In this post genomic era when the human genome can be sequenced in a matter of days, our research is now focused on the functional significance of single nucleotide polymorphisms (SNPs) and their association with human diseases, giving rise to the concept of personalized medicine. When these SNPs are found in coding regions of the gene the pathway to discovery is relatively straightforward. Two recently identified SNP variations of the human genome: rs10846744 and rs73415457 have been directly linked with an increase in cardiovascular disease (CVD).
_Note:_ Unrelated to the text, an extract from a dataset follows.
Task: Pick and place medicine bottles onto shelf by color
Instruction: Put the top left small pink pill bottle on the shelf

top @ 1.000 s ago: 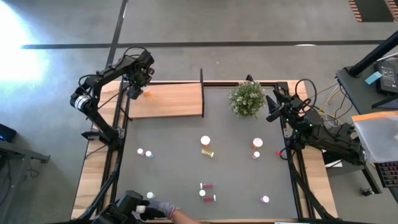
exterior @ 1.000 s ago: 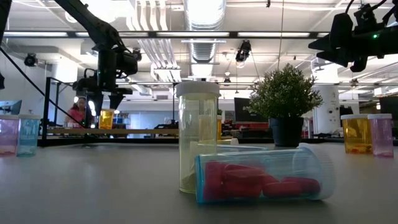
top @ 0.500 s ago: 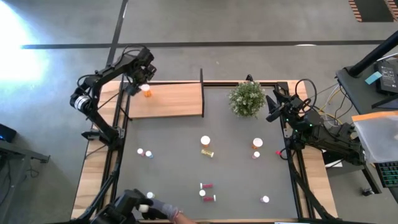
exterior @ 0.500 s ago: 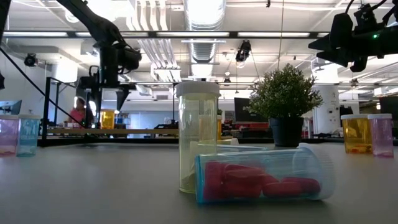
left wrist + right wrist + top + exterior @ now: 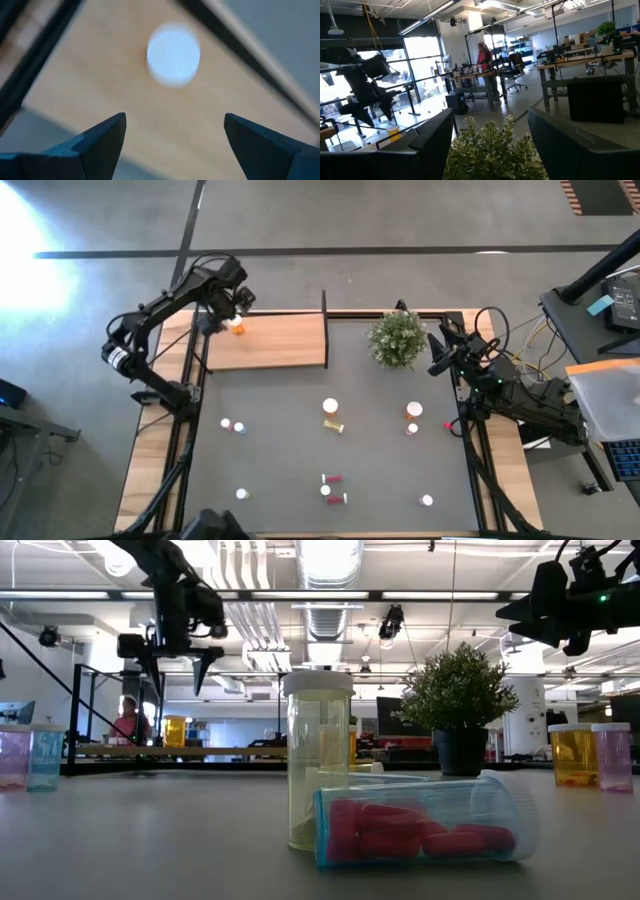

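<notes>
An orange bottle with a white cap [image 5: 237, 327] stands upright on its base at the far left end of the wooden shelf [image 5: 275, 342]. My left gripper [image 5: 225, 308] is open and empty, straight above it. The left wrist view looks down on the cap [image 5: 173, 52] between the spread fingers of my left gripper [image 5: 175, 127]. In the low view my left gripper [image 5: 177, 658] is well above the bottle [image 5: 174, 730]. My right gripper [image 5: 438, 352] is open and empty, raised beside the plant. Several small bottles [image 5: 330, 408] stand or lie on the dark mat.
The potted plant [image 5: 397, 338] stands at the far right of the mat [image 5: 280, 450], just in front of my right gripper [image 5: 490, 125]. The shelf's dark upright edge [image 5: 324, 330] closes its right end. Red bottles [image 5: 334, 479] lie near the front; an orange and a pink one [image 5: 413, 412] stand at the right.
My left gripper has let go of the orange bottle on the shelf's left end and has risen straight up; the bottle stays upright on the board. A person's gloved hand at the table's near edge has drawn back out of view.
</notes>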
Genomic wide analysis have provided information of the importance of the Nuclear Receptor Subfamily 2, Group F, Member 2 transcription factor (NR2F2). The goal is the formation of the complex of the NR2F2 TF with the SNP sequences that have been found to increase CVD and study what the DNA sequence difference is affecting the binding with the specific TF. Since there is no experimental structure available of the TF-DNA complex, a series of homology studies, docking, molecular dynamics and quantum mechanics simulations are being performed to build a reasonable structure.

Nucleic acids dynamics

The dynamic properties and the normal “breathing” modes of nucleic acids are deeply involved in molecular recognition processes. I am interested in studying these properties of nucleic acids as a mean to understand the molecular recognition system inside the cell and how enzymes that repair DNA damage are able to quickly locate and identify mismatches, bulges, oxidation or similar type of molecular errors.
Using computational chemistry tools and spectroscopic tools, we are interested in the time-range and the modes of motion of non-canonical structures such as those present in damaged DNA.